Aim of the task:
Every line of the data is to be transcribed as it stands.
━━ Information provided ━━
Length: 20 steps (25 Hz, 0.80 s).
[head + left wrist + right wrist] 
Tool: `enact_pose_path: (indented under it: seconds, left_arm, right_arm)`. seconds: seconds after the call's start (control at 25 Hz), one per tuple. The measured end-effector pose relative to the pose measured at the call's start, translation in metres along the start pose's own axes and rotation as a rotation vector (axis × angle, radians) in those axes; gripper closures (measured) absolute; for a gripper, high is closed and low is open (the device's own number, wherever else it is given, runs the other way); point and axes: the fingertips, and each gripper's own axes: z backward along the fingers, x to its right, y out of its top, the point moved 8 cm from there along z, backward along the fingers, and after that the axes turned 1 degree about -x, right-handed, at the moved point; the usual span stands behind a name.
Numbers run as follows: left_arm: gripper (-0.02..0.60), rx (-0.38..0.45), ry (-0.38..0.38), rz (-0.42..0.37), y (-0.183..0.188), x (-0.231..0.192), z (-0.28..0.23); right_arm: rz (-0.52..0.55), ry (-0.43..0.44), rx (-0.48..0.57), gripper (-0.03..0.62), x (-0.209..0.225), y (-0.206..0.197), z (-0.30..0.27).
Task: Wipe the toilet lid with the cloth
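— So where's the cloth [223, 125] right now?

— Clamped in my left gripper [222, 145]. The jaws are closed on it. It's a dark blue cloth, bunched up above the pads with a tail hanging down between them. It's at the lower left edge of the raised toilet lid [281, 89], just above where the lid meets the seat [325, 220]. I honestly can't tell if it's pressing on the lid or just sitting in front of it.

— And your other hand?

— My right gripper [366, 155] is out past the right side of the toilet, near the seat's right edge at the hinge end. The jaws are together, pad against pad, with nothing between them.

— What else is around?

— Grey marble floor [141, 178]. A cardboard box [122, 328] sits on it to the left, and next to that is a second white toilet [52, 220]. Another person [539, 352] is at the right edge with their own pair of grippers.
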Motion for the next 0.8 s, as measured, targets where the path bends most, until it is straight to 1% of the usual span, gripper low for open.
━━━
Solution to this problem:
Length: 20 steps (25 Hz, 0.80 s).
[head + left wrist + right wrist] 
Tool: `enact_pose_path: (indented under it: seconds, left_arm, right_arm)`. seconds: seconds after the call's start (control at 25 Hz), one per tuple. The measured end-effector pose relative to the pose measured at the call's start, translation in metres along the start pose's own axes and rotation as a rotation vector (axis × angle, radians) in those axes; gripper closures (measured) absolute; for a gripper, high is closed and low is open (the device's own number, wherever else it is given, runs the other way); point and axes: the fingertips, and each gripper's own axes: z backward along the fingers, x to its right, y out of its top, the point moved 8 cm from there along z, backward along the fingers, and after that the axes turned 1 degree about -x, right-handed, at the moved point; the usual span stands behind a name.
Numbers run as follows: left_arm: gripper (-0.02..0.60), rx (-0.38..0.45), ry (-0.38..0.38), rz (-0.42..0.37), y (-0.183..0.188), x (-0.231..0.192), z (-0.28..0.23); right_arm: rz (-0.52..0.55), ry (-0.43..0.44), rx (-0.48..0.57), gripper (-0.03..0.62), x (-0.209..0.225), y (-0.206..0.197), z (-0.30..0.27).
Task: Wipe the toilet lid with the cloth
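— So where's the cloth [223, 125] right now?

— Clamped in my left gripper [222, 145]. The jaws are closed on it. It's a dark blue cloth, bunched up above the pads with a tail hanging down between them. It's at the lower left edge of the raised toilet lid [281, 89], just above where the lid meets the seat [325, 220]. I honestly can't tell if it's pressing on the lid or just sitting in front of it.

— And your other hand?

— My right gripper [366, 155] is out past the right side of the toilet, near the seat's right edge at the hinge end. The jaws are together, pad against pad, with nothing between them.

— What else is around?

— Grey marble floor [141, 178]. A cardboard box [122, 328] sits on it to the left, and next to that is a second white toilet [52, 220]. Another person [539, 352] is at the right edge with their own pair of grippers.
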Motion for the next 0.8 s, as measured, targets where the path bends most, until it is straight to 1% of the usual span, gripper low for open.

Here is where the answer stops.